> WORK ITEM: Keep to one stretch of the data below, the lines from the one with "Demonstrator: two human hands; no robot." up to and including the one with "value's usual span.", and return that stretch exactly.

> THE RECORDS:
··········

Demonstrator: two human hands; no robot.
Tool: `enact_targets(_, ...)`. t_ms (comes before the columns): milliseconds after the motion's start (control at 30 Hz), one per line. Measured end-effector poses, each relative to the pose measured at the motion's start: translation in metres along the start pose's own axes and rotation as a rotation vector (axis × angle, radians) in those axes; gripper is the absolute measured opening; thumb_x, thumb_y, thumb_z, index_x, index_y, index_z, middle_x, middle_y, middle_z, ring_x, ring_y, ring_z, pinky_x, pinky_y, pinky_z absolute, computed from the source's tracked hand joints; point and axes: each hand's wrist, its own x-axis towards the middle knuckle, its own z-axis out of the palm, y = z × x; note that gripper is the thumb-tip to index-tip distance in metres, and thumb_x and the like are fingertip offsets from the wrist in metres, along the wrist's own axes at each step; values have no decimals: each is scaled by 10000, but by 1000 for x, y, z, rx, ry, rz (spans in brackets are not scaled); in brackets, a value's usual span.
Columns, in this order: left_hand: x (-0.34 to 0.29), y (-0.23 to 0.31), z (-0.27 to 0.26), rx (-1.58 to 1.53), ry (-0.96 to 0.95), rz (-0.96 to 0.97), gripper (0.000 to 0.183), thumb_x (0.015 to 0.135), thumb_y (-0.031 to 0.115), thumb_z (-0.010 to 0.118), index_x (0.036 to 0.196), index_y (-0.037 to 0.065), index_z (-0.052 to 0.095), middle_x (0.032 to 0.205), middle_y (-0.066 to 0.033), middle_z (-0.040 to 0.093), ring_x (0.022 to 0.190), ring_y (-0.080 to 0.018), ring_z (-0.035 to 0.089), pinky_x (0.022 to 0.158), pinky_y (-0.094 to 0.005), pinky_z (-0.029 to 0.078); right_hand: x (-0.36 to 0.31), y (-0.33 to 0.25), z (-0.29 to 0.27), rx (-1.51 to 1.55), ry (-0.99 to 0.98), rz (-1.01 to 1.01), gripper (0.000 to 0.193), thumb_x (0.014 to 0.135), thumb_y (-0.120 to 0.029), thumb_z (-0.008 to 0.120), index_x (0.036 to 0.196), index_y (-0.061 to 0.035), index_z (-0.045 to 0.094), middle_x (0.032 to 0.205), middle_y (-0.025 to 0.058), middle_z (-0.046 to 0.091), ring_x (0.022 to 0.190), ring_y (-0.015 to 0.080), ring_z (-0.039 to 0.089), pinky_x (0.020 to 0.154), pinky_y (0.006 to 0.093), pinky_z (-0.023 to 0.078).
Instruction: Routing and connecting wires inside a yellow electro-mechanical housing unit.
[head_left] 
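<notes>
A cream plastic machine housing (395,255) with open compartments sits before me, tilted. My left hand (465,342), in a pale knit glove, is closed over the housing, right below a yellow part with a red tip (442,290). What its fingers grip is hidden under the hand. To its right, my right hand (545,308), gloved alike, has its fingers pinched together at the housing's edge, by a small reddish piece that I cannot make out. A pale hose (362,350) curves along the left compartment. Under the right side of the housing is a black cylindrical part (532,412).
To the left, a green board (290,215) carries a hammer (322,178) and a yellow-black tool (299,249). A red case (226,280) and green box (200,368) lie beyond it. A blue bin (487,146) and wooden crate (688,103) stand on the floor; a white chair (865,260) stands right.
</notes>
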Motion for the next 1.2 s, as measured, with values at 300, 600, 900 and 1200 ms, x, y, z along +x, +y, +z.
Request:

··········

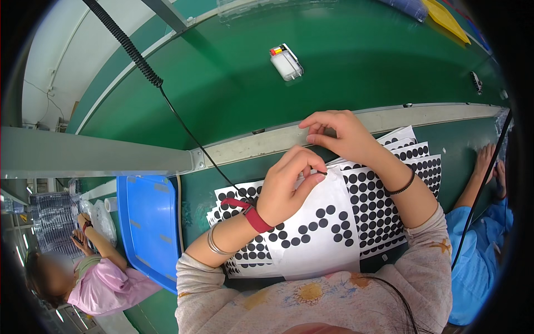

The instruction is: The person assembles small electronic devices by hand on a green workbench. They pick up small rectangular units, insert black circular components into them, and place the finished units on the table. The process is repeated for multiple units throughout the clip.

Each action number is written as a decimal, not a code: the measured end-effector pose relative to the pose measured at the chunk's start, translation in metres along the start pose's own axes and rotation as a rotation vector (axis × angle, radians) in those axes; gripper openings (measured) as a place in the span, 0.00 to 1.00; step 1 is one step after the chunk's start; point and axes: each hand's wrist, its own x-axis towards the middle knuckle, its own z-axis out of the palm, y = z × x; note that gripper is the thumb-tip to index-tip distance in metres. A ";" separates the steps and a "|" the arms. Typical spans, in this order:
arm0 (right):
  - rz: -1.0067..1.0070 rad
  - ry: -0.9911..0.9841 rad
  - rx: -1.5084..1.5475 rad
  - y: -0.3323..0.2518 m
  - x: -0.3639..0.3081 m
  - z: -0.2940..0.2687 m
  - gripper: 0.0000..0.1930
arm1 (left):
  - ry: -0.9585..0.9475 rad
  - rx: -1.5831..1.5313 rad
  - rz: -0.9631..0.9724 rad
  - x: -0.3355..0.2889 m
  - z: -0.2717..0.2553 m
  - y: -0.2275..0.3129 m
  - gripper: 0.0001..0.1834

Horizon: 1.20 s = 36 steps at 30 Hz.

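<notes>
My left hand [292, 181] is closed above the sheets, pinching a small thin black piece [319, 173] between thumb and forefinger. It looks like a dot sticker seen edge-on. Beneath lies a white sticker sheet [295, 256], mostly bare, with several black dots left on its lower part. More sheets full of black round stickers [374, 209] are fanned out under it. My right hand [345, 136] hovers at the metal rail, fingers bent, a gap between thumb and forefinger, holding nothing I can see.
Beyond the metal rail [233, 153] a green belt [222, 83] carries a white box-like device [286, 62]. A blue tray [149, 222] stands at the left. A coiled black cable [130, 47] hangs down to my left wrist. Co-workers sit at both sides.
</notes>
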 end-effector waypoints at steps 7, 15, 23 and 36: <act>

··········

> RESPONSE AREA:
Demonstrator: two human hands; no robot.
Tool: `enact_targets(_, ...)`. t_ms (comes before the columns): milliseconds after the motion's start (control at 30 Hz), one per line. Measured end-effector poses, each relative to the pose measured at the motion's start: translation in metres along the start pose's own axes and rotation as a rotation vector (axis × angle, radians) in those axes; gripper is the absolute measured opening; thumb_x, thumb_y, thumb_z, index_x, index_y, index_z, middle_x, middle_y, middle_z, ring_x, ring_y, ring_z, pinky_x, pinky_y, pinky_z absolute, computed from the source's tracked hand joints; point and axes: each hand's wrist, its own x-axis towards the middle knuckle, its own z-axis out of the palm, y = z × x; note that gripper is the thumb-tip to index-tip distance in metres, and thumb_x and the like are fingertip offsets from the wrist in metres, along the wrist's own axes at each step; values have no decimals: each is scaled by 10000, but by 1000 for x, y, z, rx, ry, rz (spans in brackets are not scaled); in brackets, a value's usual span.

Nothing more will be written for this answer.